*GOAL OF THE EXERCISE*
Word for word, restate the lines from the start of the data down to the line with "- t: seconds", both included.

*Source records*
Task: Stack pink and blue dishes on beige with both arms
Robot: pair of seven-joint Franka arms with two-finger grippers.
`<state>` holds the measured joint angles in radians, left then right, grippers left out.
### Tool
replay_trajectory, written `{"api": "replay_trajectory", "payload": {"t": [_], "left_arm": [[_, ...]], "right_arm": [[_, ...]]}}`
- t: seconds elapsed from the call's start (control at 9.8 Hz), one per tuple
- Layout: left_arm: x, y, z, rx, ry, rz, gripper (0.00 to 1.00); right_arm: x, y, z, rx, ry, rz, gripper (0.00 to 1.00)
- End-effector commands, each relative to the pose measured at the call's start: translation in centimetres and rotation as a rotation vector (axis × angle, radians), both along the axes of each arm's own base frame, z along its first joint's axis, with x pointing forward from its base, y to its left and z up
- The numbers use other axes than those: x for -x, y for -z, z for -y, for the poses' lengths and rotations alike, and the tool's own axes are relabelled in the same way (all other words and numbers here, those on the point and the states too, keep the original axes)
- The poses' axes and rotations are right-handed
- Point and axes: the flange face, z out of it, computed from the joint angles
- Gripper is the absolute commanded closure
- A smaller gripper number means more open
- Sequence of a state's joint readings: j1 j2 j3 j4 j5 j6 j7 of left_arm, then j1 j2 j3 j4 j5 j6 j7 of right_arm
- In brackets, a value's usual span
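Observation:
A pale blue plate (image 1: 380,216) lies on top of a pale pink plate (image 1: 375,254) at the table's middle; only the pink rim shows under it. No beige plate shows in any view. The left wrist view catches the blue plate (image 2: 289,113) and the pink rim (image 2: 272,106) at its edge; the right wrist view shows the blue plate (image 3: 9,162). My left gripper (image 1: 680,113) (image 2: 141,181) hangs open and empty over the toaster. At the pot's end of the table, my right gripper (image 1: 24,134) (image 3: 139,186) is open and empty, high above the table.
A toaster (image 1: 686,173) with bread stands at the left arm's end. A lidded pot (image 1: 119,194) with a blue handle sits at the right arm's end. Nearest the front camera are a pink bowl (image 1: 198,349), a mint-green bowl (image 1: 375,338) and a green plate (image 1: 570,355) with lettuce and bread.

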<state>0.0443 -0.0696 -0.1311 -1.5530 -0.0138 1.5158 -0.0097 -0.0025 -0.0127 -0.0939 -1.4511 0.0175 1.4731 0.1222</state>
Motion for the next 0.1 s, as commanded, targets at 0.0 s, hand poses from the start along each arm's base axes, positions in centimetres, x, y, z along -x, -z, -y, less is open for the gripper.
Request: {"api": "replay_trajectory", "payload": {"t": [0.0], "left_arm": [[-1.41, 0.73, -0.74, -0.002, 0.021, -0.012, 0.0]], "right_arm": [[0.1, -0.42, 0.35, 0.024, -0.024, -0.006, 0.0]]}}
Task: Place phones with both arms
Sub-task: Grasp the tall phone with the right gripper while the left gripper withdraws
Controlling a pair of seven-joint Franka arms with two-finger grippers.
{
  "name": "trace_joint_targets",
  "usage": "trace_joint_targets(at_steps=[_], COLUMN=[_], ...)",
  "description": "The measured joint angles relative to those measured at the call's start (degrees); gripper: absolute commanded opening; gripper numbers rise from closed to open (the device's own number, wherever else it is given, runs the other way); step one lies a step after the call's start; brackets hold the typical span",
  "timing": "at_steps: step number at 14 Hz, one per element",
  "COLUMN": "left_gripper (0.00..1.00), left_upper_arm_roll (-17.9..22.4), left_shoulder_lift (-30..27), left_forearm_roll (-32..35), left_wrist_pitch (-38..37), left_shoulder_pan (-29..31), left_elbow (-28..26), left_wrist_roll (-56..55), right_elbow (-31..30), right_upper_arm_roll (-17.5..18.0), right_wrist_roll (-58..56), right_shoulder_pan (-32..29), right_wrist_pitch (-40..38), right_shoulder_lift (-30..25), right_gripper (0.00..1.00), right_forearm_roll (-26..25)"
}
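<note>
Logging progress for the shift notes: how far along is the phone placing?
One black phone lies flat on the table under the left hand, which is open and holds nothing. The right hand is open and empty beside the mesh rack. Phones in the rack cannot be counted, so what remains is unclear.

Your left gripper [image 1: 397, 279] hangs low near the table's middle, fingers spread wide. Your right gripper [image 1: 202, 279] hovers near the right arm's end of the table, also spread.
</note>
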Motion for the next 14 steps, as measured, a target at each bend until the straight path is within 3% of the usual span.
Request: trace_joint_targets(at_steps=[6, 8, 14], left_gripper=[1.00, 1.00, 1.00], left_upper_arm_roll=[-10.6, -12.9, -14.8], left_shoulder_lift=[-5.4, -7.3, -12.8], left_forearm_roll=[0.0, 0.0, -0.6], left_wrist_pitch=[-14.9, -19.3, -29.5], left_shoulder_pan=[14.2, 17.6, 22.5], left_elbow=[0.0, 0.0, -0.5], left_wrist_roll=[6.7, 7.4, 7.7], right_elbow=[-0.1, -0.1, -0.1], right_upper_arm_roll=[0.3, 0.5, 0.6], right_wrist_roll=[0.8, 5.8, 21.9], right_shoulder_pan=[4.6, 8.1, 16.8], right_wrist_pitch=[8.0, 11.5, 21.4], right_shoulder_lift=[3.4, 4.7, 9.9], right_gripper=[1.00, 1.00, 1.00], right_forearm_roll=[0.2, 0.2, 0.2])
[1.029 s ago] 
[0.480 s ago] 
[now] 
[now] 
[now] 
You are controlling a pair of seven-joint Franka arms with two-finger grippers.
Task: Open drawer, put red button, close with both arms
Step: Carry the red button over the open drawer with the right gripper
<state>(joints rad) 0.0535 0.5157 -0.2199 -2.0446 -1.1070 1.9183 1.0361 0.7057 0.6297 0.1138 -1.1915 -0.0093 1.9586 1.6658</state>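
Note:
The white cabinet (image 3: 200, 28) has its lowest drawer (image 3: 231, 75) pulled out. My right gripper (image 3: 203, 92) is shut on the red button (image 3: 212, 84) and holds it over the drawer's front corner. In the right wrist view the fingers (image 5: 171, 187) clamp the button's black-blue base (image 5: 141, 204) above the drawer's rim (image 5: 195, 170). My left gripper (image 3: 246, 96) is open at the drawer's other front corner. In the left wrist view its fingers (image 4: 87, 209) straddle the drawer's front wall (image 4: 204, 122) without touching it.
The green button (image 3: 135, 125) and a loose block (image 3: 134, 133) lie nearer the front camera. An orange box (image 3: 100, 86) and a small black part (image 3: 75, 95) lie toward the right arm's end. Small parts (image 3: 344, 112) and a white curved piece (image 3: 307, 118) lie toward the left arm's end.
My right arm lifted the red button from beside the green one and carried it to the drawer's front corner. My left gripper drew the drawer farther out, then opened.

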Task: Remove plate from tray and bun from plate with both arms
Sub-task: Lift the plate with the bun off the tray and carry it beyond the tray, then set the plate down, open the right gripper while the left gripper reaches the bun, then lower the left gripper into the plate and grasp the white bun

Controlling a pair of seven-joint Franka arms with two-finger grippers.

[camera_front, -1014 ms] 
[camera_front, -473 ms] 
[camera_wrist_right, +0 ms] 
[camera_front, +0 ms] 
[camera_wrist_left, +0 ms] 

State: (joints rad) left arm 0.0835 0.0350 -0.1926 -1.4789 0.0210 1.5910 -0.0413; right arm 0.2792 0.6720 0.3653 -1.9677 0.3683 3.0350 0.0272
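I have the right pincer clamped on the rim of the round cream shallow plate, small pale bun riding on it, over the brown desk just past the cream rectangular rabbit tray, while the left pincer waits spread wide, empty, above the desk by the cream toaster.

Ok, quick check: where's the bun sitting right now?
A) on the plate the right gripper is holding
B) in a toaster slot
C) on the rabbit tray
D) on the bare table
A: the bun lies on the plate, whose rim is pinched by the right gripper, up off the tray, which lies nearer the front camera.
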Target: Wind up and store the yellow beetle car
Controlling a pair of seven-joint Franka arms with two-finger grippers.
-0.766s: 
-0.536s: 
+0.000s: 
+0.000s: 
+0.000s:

*OUTPUT BELOW*
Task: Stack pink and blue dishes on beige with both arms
Robot: pair of seven-joint Franka arms with two-finger grippers.
`<state>` holds the measured joint angles in radians, left then right, grippers left out.
### Tool
replay_trajectory, written `{"api": "replay_trajectory", "payload": {"t": [_], "left_arm": [[_, ...]], "right_arm": [[_, ...]]}}`
- t: seconds elapsed from the call's start (control at 9.8 Hz), one per tuple

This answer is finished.